Knocking on the Wrong Door: An Autistic Family's Experience with Charity Guilt
Okay, so this isn't my usual canvas. My corner of the internet is usually filled with the satisfying tapping of my Apple Pencil on the iPad screen, the mesmerizing dance of brushes blending in Procreate, the quiet focus of bringing imagined characters to life with digital strokes. Politics and heavy social commentary? Not really my usual palette. I prefer to let the pixels speak.
But something happened today that’s got my digitally-inked fingers itching to type something out. It was a knock at the door. Standard enough, right? Except it wasn't a delivery of new sticker paper. It was someone holding a clipboard, bright-eyed and bushy-tailed, representing a charity for people with disabilities.
Now, hold on a second. I believe in helping others. Truly, I do. The world needs more kindness, more support for those who need it. But this encounter left a really jagged edge on my day, and it’s been looping in my thoughts ever since, like a glitch I can't quite smooth out.
Here’s the thing: I’m autistic (with a side of ADHD). My partner is autistic (also with a side of ADHD). We’re raising an incredible, wonderfully autistic child (ALSO, with a side of ADHD), we’re both recovering from childhood trauma, and we just got a new puppy. Our lives, while filled with immense joy and love, also come with their unique set of challenges – sensory overload that can feel like a corrupted audio file, communication differences that sometimes need translating like different file formats, the constant navigation of a neurotypical world that wasn't exactly designed with our processing power in mind. We’re often running on low battery, advocating for understanding, and simply trying to create a supportive and predictable interface for our family.
None of us even ever frequent the grocery store, since the lights, the sounds, the smells and the stimulation are too much for all 3 of us, and we all end up drenched in sweat.
So, when this well-meaning charity representative of Cerebral Palsy Alliance started their spiel about donating to help people with disabilities, a knot tightened in my stomach. It wasn't the cause itself – again, I believe in helping. It was the presumption. The unwavering assumption that I, as someone living in a house with my own disabilities, with a son who has attended a special school and now is home schooled, should automatically have spare funds to contribute. And when I politely explained that our resources are currently focused on supporting our own family members with their disabilities, the shift in demeanour was palpable.

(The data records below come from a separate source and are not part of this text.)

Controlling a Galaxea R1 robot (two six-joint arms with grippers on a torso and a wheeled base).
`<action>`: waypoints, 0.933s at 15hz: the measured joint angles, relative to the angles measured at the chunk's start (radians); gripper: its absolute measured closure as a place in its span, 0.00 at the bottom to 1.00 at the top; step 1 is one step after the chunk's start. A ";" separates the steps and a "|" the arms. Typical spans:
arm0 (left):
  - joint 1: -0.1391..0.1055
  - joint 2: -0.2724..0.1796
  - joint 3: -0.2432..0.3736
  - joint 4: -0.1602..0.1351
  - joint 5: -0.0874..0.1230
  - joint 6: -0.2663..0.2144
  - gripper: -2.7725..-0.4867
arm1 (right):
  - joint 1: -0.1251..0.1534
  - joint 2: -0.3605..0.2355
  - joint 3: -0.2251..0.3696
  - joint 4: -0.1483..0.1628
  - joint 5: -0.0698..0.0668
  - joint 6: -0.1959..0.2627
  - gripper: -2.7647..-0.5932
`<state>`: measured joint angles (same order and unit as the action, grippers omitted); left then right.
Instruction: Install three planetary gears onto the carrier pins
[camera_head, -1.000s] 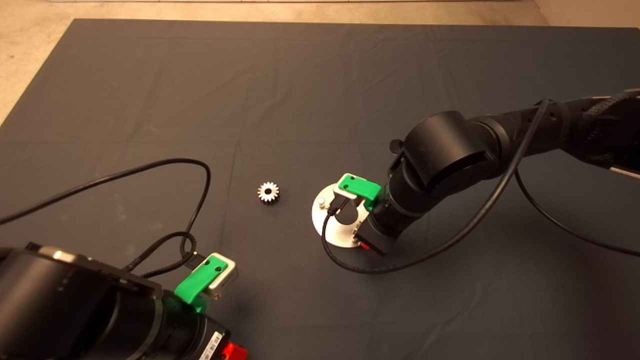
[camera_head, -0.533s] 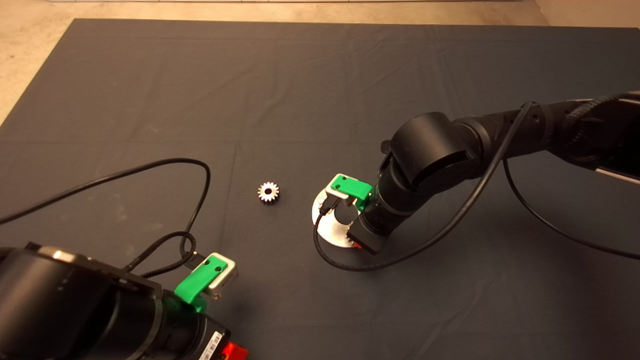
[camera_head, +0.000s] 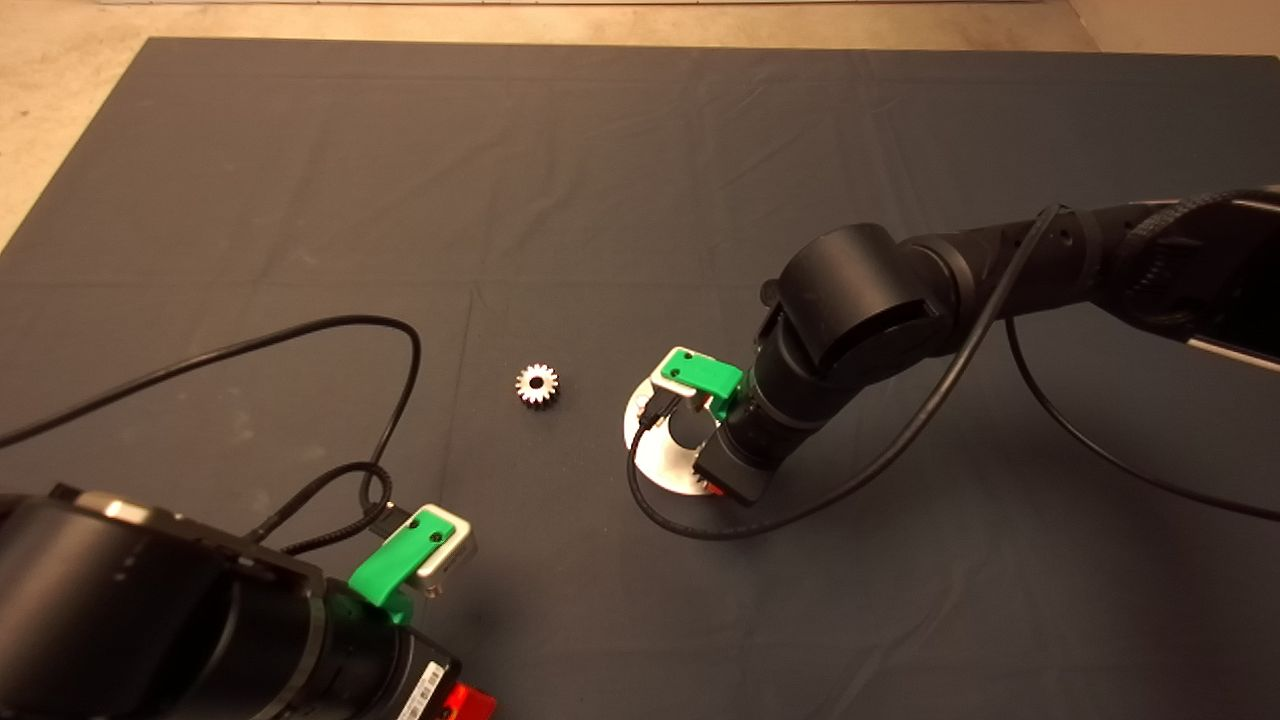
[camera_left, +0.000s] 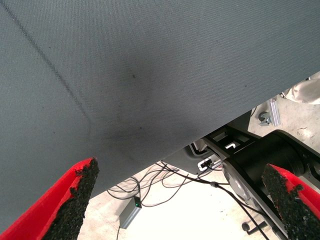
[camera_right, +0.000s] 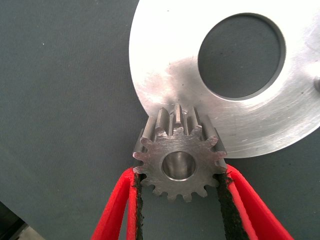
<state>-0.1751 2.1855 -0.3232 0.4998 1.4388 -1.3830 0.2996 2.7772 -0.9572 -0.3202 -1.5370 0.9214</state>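
While the right gripper (camera_right: 179, 200) hangs over the near edge of the carrier disc (camera_right: 165, 80), its two red fingers (camera_right: 117, 210) are clamped on a planetary gear (camera_right: 179, 160), one black pad against the teeth on each side. That gear is held flat, its centre bore facing the wrist camera, and it overlaps the rim of the disc just beyond the fingertips. The disc's large central hole (camera_right: 241, 55) lies further out from the gripper, showing dark mat (camera_right: 60, 100) through it. At the edge of the wrist view, a sliver that may be a pin is too cut off to tell.

From above, the right arm (camera_head: 860, 300) covers most of the disc (camera_head: 650, 460), and only a crescent of shiny metal shows beside the wrist. A second planetary gear (camera_head: 537, 385) lies flat on the mat (camera_head: 600, 150), near the disc on the side away from the right arm, well apart from both grippers.

The left gripper (camera_left: 185, 200) waits near the lower left edge of the mat, its fingers (camera_left: 75, 195) spread wide with nothing between them, and beyond them the floor with cables (camera_left: 165, 177) shows.
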 joint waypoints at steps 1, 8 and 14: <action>0.000 0.000 0.000 0.000 0.000 0.000 0.18 | -0.004 0.000 0.000 -0.001 0.000 -0.002 0.90; 0.000 0.000 0.000 0.000 0.000 0.000 0.18 | -0.026 0.000 -0.011 -0.019 0.001 -0.013 0.90; 0.000 0.000 0.000 0.000 0.000 0.000 0.18 | -0.031 0.002 -0.017 -0.022 0.000 -0.020 0.90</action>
<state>-0.1751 2.1855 -0.3232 0.4998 1.4387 -1.3830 0.2689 2.7796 -0.9745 -0.3423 -1.5374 0.9015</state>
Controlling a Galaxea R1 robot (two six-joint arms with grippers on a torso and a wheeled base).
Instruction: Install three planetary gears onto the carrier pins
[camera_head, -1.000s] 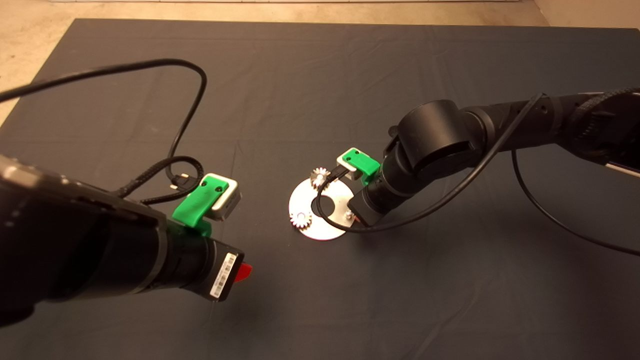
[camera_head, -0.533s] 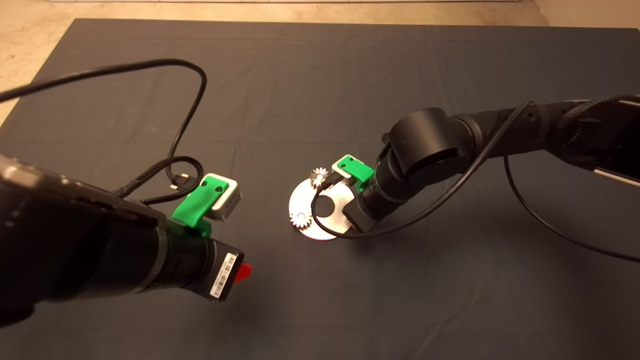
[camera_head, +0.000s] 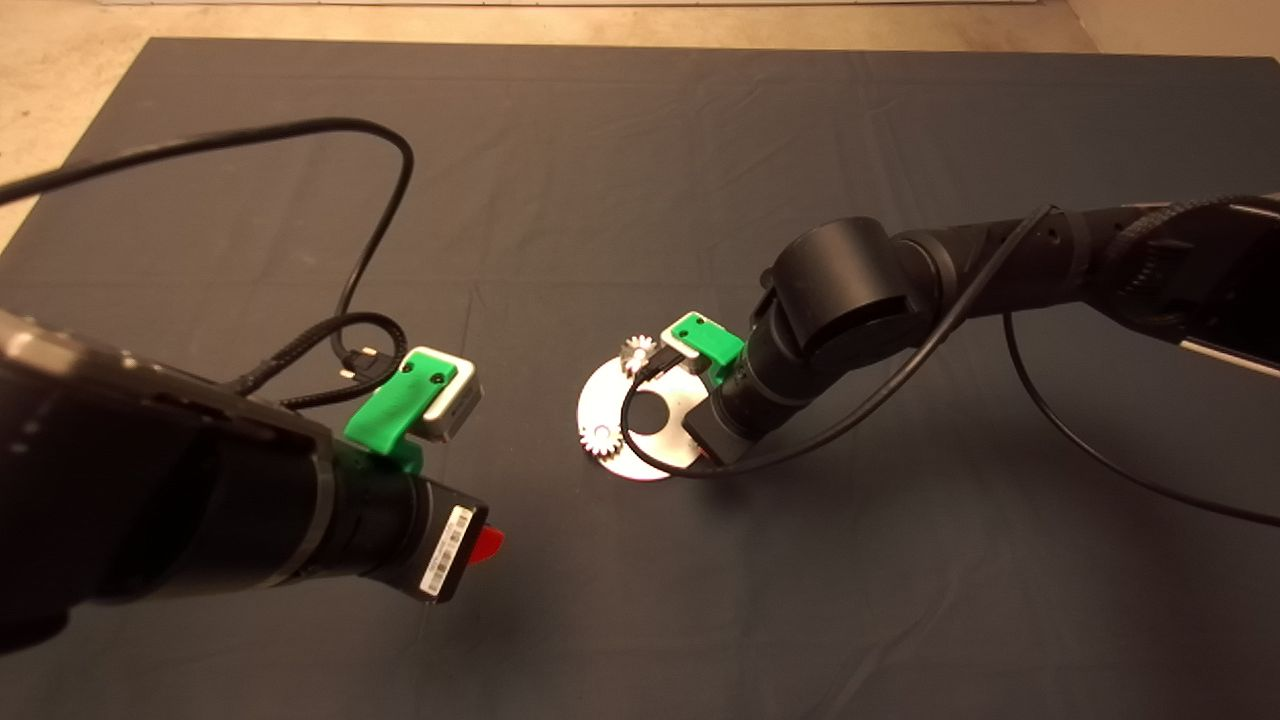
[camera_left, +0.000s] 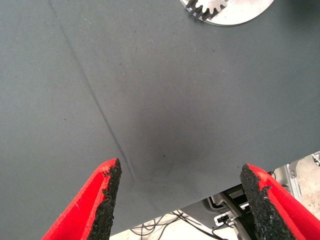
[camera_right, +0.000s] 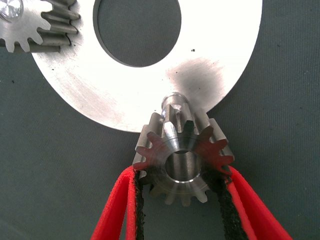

I was interrogated about my “work” and my partners work. I replied multiple times about how I have a low demand lifestyle need, and how I home school my Autistic child.
Suddenly, the bright eyes seemed to desaturate. There was a subtle but unmistakable air of disappointment, even… dare I say… guilt-tripping. "Your neighbours have been so kind, surely, you wouldn’t want 10 month old babies with disabilities, not get the support they need?" they pressed, their tone implying a certain lack of compassion on my part.
This is where my digital artist’s soul, usually content with rendering light and shadow with meticulous precision, felt a surge of righteous energy. How dare they? How dare they stand on my doorstep, completely unaware of the daily realities within these walls, and try to make me feel guilty for prioritizing the needs of my own disabled family? It feels as jarring as an unprompted software update in the middle of a complex illustration.
It’s a cruel irony, isn’t it? Being pressured to donate to a general fund for disabilities when you are already living the reality of disability, pouring your energy and resources into the specific needs of your loved ones. It feels like being asked to contribute to a shared cloud storage when your own hard drive is critically full with essential files.
I understand that charities need funding to do their vital work. I truly do. But there has to be a more ethical and considerate way to approach people. Door-to-door tactics, especially when coupled with subtle guilt-tripping, feel like an intrusive pop-up ad, and in this instance, deeply insensitive.
Perhaps instead of these broad-brush approaches, charities could focus on raising awareness and understanding of the diverse layers within the spectrum of disabilities. Maybe they could consider the very real financial and emotional bandwidth faced by families already navigating the complexities of disability within their own homes.
I’m not saying don’t donate to charity. Not at all. But I am saying, please, let’s be mindful. Let’s not make assumptions about people’s situations based on a fleeting doorstep interaction. And let’s definitely not try to guilt-trip individuals who may already be carrying a significant processing load of their own.
My digital art is my way of communicating, of making sense of the world. Today, my words are joining the conversation. Because sometimes, the most important colours are the ones that paint a picture of empathy and understanding. And that’s a masterpiece we should all strive to create.